Information shown:
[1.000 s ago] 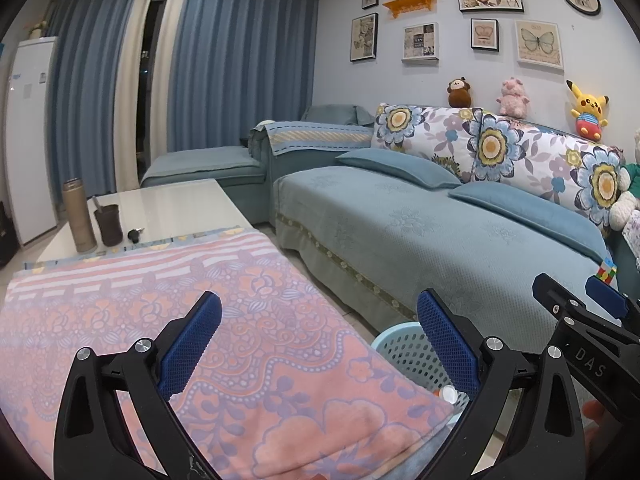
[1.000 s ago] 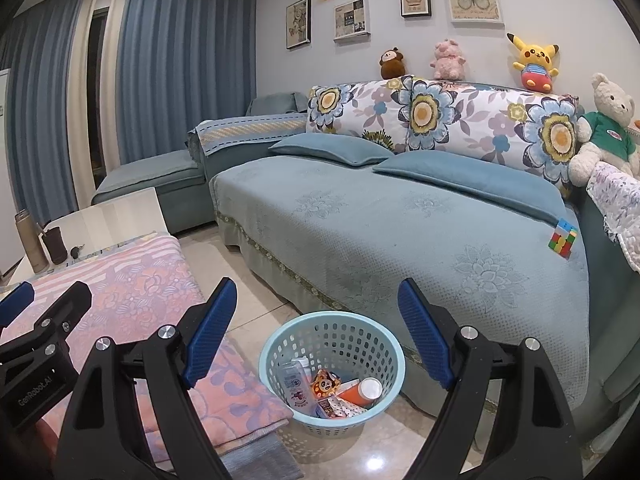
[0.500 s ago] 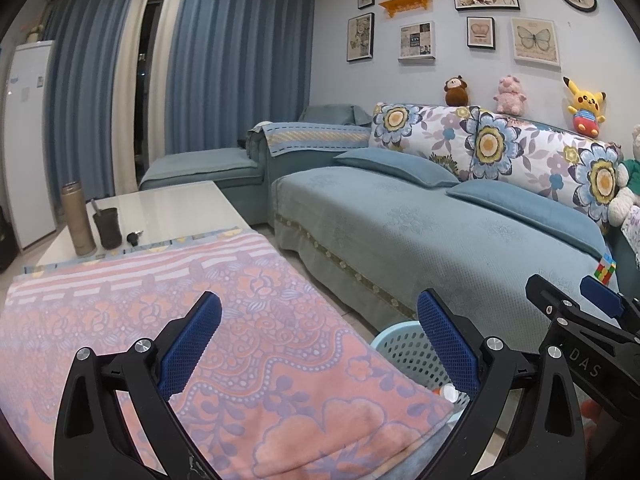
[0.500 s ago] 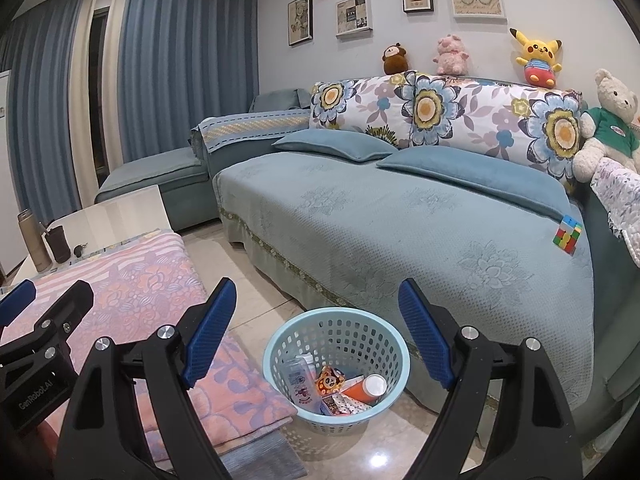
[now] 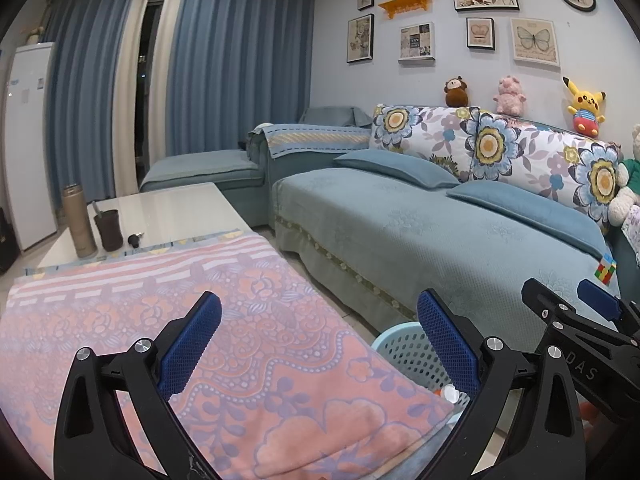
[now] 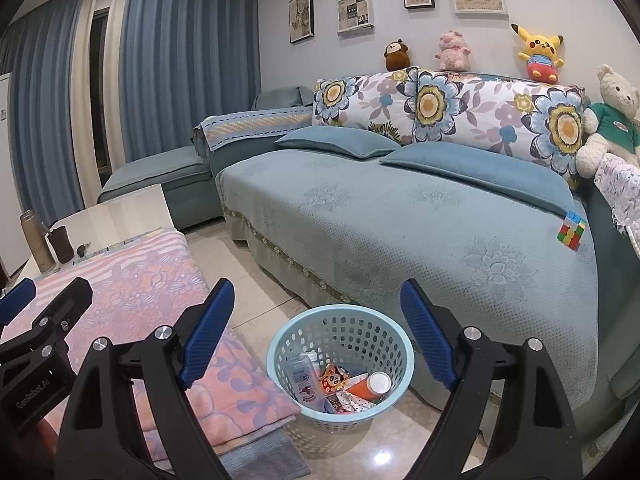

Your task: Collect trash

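Item 1: L gripper [image 5: 318, 344]. Jaws spread wide, nothing between them. Hovers over the near right corner of the blanket-covered table [image 5: 168, 320].

Item 2: R gripper [image 6: 316, 328]. Jaws spread wide, nothing held. Hangs above the basket, just beside the L gripper.

Item 3: basket [image 6: 340, 320]. Pale blue, perforated, upright on the floor between the table's near right corner and the sofa's front edge. Holds trash [image 6: 340, 384]: clear bottle, panda-print wrapper, orange bottle w/ white cap, misc. packets. About a third full, by the look of it.

Item 4: table. Blanket bare as far as seen. Far left corner: flask [image 5: 78, 220], dark cup [image 5: 108, 230], small dark item, too small to ID; prob. not trash.

Item 5: sofa [image 6: 400, 220]. Seat bare except a puzzle cube [image 6: 572, 230] at the right end, prob. a toy. Plush toys along the back.

Status: several pieces already binned; no loose trash visible on table, sofa or floor. Judged near done or done. Left: check areas out of view.
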`<state>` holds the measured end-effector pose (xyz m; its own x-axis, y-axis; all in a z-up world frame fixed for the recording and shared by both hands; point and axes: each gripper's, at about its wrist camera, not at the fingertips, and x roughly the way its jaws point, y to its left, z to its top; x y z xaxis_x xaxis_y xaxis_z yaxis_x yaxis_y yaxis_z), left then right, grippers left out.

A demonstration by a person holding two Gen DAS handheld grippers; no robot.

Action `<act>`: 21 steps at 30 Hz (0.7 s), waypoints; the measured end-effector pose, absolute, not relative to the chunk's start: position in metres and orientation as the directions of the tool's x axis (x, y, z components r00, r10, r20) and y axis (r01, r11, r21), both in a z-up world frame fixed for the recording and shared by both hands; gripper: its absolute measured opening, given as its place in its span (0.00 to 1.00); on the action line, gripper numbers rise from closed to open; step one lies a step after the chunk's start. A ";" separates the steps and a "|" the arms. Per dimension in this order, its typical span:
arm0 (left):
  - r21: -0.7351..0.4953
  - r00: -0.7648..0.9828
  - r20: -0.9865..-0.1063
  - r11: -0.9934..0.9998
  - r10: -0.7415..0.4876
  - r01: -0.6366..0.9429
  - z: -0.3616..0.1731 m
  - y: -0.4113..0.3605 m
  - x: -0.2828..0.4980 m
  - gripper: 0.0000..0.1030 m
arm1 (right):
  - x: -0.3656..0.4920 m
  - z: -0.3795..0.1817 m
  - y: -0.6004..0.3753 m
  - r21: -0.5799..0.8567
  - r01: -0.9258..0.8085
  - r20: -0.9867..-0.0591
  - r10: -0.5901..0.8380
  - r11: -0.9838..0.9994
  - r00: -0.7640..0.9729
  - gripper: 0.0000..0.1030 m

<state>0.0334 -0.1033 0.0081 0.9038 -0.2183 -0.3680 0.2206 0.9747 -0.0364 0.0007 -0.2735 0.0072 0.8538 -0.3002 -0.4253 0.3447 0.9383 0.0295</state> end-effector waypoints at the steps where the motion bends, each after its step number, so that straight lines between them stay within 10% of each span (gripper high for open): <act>1: -0.035 0.905 -0.366 0.975 -0.217 0.219 0.008 -0.103 0.035 0.92 | 0.001 0.007 -0.273 0.031 0.345 -0.426 -0.300 0.938 0.854 0.78; 21: -0.038 0.902 -0.373 0.975 -0.217 0.219 0.009 -0.099 0.036 0.92 | 0.002 0.006 -0.264 0.012 0.337 -0.428 -0.300 0.941 0.852 0.80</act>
<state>0.0363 -0.0991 0.0089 0.9023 -0.2169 -0.3727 0.2187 0.9751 -0.0379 0.0021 -0.2639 0.0062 0.8525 -0.2997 -0.4283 0.3372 0.9414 0.0123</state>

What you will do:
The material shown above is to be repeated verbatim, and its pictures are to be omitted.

Response below:
[1.000 s ago] 
[1.000 s ago] 
[0.500 s ago] 
[0.500 s ago] 
[now] 
[now] 

Your task: Collect trash

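Item 1: L gripper [image 5: 318, 344]. Jaws spread wide, nothing between them. Hovers over the near right corner of the blanket-covered table [image 5: 168, 320].

Item 2: R gripper [image 6: 316, 328]. Jaws spread wide, nothing held. Hangs above the basket, just beside the L gripper.

Item 3: basket [image 6: 340, 320]. Pale blue, perforated, upright on the floor between the table's near right corner and the sofa's front edge. Holds trash [image 6: 340, 384]: clear bottle, panda-print wrapper, orange bottle w/ white cap, misc. packets. About a third full, by the look of it.

Item 4: table. Blanket bare as far as seen. Far left corner: flask [image 5: 78, 220], dark cup [image 5: 108, 230], small dark item, too small to ID; prob. not trash.

Item 5: sofa [image 6: 400, 220]. Seat bare except a puzzle cube [image 6: 572, 230] at the right end, prob. a toy. Plush toys along the back.

Status: several pieces already binned; no loose trash visible on table, sofa or floor. Judged near done or done. Left: check areas out of view.
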`<state>` holds the measured end-effector pose (xyz m; its own x-axis, y-axis; all in a z-up world frame fixed for the recording and shared by both hands; point and axes: each gripper's, at about its wrist camera, not at the fingertips, and x roughly the way its jaws point, y to its left, z to its top; x y z xaxis_x xaxis_y xaxis_z yaxis_x yaxis_y yaxis_z), left then right, grippers left out.

A demonstration by a person holding two Gen DAS handheld grippers; no robot.

Action `<act>`: 21 steps at 30 Hz (0.7 s), waypoints; the measured end-effector pose, absolute, not relative to the chunk's start: position in metres and orientation as the directions of the tool's x axis (x, y, z components r00, r10, r20) and y axis (r01, r11, r21), both in a z-up world frame fixed for the recording and shared by both hands; gripper: its absolute measured opening, given as its place in its span (0.00 to 1.00); on the action line, gripper numbers rise from closed to open; step one lies a step after the chunk's start. A ";" separates the steps and a "|" the arms. Per dimension in this order, its typical span:
arm0 (left):
  - r21: -0.7351..0.4953
  - r00: -0.7648..0.9828
  - r20: -0.9865..-0.1063
  - r11: -0.9934..0.9998
  - r10: -0.7415..0.4876
  - r01: -0.6366..0.9429
  - z: -0.3616..0.1731 m
  - y: -0.4113..0.3605 m
  - x: -0.2828..0.4980 m
  - gripper: 0.0000..0.1030 m
arm1 (right):
  - x: -0.3656..0.4920 m
  - z: -0.3795..0.1817 m
  - y: -0.6004..0.3753 m
  - r21: -0.5799..0.8567
  - r01: -0.9258..0.8085
  - r20: -0.9867..-0.0591
  - r10: -0.5901..0.8380
  - r11: -0.9838..0.9994
  - r00: -0.7640..0.9729
  - gripper: 0.0000..0.1030 m

<state>0.0334 -0.1033 0.0081 0.9038 -0.2183 -0.3680 0.2206 0.9747 -0.0364 0.0007 -0.2735 0.0072 0.8538 -0.3002 -0.4253 0.3447 0.9383 0.0295</state> end-effector waypoints at the steps where the motion bends, each after its step number, so that straight lines between them stay within 10% of each span (gripper high for open): <act>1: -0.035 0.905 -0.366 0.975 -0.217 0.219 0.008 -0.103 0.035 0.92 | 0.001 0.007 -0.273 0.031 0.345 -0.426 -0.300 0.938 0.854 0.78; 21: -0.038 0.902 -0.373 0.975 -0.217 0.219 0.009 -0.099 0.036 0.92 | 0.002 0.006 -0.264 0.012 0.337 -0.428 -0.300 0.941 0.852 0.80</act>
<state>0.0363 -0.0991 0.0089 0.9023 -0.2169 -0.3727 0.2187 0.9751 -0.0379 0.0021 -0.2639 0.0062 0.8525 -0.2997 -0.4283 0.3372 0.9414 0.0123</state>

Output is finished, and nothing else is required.